Provided records:

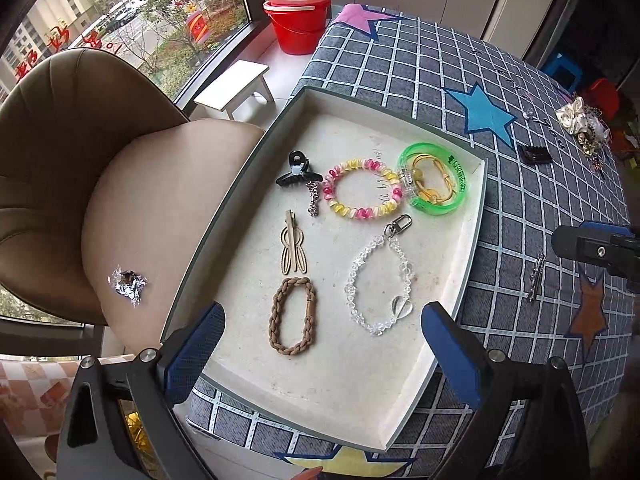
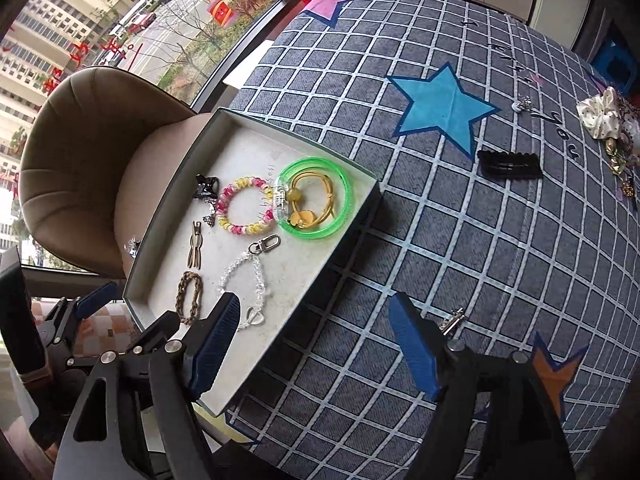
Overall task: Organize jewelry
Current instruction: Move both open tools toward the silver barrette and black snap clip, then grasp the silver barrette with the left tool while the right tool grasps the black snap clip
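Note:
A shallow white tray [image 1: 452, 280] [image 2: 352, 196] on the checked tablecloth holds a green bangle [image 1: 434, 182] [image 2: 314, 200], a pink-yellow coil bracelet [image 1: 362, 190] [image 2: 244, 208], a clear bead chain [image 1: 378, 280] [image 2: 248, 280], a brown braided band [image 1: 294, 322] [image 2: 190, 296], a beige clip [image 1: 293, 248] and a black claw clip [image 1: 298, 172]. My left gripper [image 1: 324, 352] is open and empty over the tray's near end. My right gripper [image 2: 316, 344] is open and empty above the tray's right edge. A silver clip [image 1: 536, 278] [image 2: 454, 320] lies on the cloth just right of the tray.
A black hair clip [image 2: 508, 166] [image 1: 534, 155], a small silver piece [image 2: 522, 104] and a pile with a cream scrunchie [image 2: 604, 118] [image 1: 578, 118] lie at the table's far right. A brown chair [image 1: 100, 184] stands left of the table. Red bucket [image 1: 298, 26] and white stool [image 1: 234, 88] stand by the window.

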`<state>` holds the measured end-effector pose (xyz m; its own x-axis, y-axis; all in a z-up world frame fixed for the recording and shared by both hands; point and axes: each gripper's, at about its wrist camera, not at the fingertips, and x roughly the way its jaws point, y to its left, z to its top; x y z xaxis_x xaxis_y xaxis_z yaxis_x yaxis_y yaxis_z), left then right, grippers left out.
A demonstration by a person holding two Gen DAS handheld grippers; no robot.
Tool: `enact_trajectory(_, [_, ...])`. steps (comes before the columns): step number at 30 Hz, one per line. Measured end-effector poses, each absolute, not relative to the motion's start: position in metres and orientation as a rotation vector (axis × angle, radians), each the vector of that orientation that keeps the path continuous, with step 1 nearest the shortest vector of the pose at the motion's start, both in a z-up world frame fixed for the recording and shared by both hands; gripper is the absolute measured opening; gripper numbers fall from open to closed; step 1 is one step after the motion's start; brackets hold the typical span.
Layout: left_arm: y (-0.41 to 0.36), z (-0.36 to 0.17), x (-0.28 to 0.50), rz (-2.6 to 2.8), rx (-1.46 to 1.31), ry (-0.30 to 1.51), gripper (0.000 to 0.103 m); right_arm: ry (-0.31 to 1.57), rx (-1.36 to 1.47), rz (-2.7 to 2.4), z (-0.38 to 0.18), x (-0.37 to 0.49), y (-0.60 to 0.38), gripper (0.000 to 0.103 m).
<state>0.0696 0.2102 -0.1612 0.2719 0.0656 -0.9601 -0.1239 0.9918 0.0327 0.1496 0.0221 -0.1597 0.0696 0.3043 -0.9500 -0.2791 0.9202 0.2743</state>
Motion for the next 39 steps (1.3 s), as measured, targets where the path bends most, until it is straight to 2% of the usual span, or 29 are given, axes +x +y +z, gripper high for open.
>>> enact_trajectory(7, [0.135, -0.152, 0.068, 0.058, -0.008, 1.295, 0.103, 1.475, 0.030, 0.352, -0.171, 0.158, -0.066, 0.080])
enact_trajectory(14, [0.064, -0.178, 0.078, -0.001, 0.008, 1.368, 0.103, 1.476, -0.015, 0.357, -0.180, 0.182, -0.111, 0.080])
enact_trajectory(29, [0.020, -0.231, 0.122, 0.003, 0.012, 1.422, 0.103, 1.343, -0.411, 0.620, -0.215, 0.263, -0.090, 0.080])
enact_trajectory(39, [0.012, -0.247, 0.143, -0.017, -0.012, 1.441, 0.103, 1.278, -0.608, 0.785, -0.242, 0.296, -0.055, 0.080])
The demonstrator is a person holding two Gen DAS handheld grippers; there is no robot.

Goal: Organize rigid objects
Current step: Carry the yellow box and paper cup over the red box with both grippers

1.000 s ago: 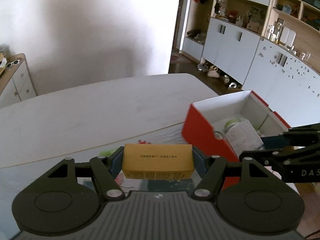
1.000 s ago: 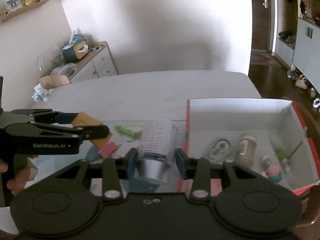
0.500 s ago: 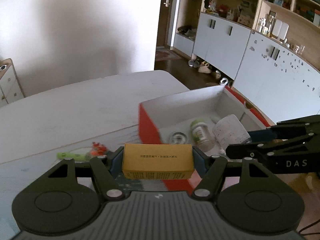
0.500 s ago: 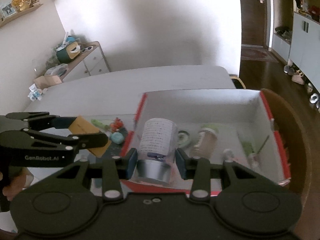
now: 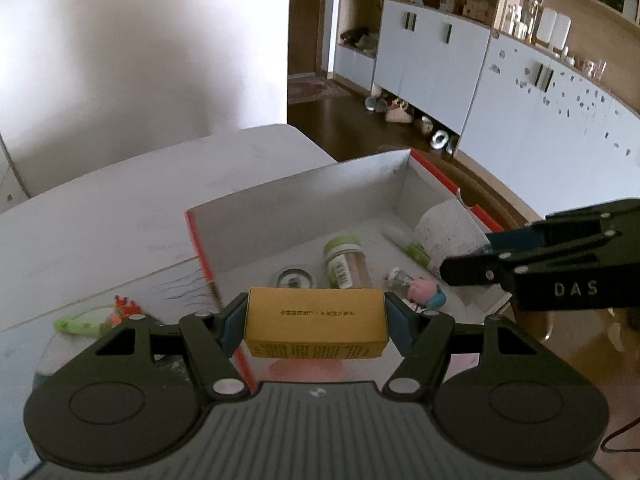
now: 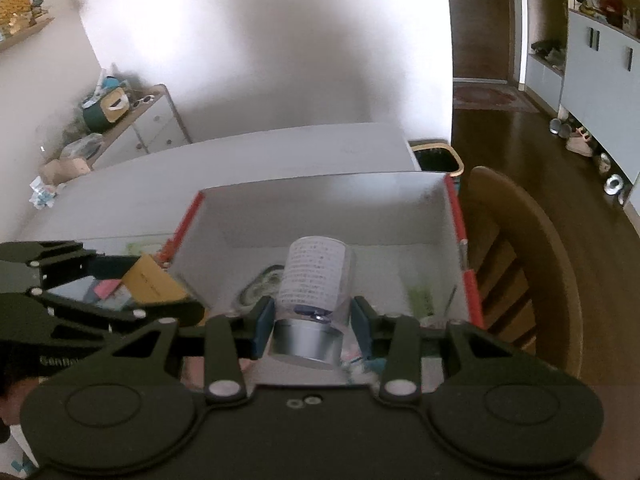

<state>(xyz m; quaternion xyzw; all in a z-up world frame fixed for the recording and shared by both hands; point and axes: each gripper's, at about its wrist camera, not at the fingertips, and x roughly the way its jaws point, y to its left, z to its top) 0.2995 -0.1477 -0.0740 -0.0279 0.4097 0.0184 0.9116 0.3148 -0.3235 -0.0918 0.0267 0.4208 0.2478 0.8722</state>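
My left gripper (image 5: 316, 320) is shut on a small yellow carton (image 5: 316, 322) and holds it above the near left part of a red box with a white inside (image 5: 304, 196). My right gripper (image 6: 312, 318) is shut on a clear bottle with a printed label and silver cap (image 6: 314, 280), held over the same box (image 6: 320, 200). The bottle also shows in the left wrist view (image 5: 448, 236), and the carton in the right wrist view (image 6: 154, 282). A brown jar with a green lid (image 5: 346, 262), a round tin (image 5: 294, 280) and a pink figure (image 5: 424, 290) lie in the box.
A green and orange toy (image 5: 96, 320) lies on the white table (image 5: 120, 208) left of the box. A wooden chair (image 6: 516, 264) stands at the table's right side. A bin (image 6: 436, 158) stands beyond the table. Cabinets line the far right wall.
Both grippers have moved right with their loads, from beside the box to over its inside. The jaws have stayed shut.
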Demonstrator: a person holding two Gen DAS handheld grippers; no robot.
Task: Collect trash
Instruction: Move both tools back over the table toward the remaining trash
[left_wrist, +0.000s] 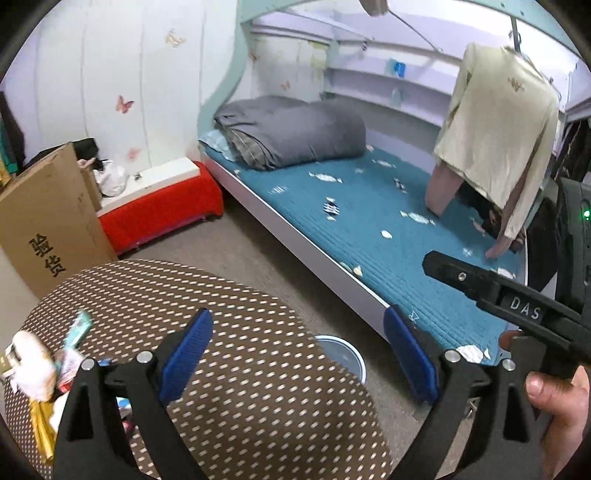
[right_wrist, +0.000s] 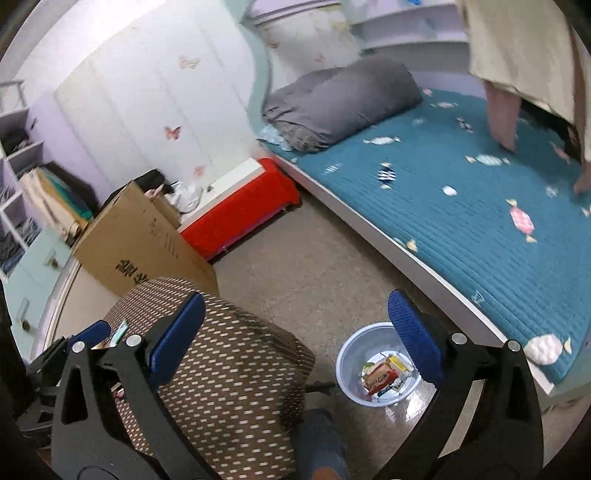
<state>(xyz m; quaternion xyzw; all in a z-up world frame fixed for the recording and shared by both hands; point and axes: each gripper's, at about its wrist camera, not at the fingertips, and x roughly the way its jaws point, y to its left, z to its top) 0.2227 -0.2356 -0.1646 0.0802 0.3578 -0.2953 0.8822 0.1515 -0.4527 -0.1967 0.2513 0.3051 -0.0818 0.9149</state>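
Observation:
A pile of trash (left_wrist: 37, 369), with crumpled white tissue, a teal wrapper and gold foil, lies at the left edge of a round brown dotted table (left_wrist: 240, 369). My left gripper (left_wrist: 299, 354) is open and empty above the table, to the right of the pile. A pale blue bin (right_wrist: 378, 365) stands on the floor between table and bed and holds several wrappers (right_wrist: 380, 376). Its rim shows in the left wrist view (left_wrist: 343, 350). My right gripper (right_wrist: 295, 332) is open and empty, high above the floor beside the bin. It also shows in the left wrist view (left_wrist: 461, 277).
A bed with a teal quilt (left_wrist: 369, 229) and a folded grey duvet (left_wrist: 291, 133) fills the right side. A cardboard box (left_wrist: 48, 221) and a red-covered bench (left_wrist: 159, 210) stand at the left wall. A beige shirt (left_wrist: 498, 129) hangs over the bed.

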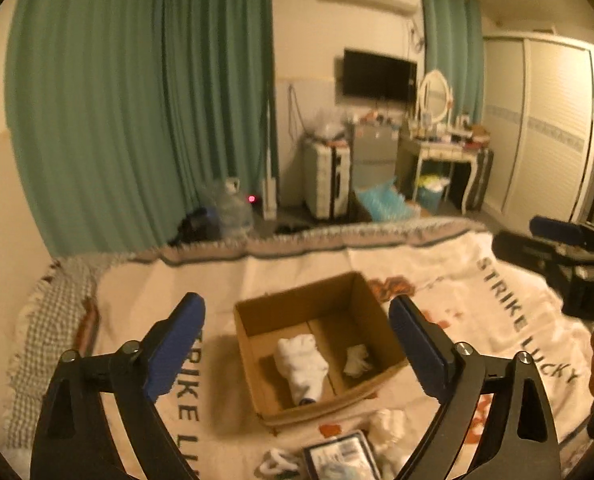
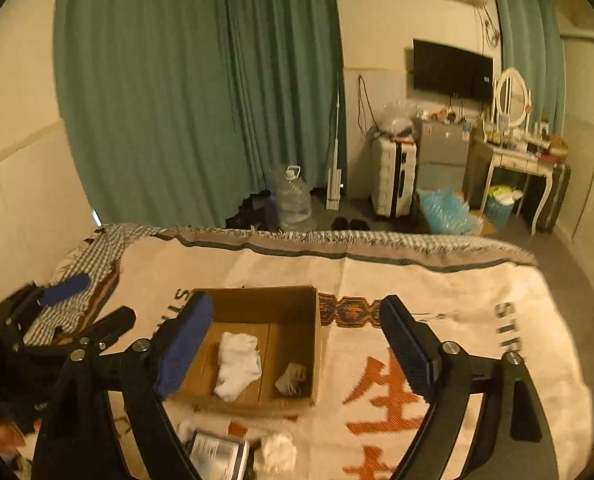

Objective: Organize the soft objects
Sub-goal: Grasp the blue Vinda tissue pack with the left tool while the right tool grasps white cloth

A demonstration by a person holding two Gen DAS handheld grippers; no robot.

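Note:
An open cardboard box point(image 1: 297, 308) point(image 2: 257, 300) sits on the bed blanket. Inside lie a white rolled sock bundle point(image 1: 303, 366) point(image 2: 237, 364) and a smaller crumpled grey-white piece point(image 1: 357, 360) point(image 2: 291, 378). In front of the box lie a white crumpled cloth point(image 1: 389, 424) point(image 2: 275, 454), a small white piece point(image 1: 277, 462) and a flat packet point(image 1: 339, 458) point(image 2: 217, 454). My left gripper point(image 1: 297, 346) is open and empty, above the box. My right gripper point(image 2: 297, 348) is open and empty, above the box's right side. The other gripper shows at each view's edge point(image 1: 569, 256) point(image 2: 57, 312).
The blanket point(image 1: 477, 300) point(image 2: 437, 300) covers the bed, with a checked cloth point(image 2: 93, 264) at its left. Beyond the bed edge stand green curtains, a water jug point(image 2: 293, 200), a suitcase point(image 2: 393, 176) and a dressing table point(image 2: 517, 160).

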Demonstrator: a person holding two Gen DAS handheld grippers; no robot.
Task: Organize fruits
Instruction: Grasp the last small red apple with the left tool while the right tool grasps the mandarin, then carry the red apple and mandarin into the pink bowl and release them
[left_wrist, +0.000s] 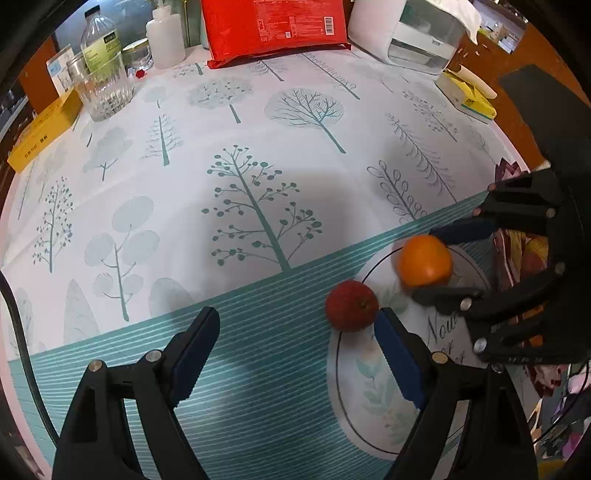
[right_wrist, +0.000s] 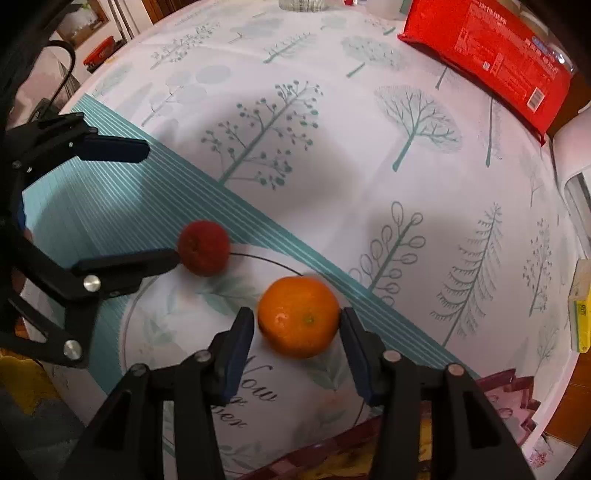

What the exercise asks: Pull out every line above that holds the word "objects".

Solution to this exercise:
Goal: Organize rigid objects
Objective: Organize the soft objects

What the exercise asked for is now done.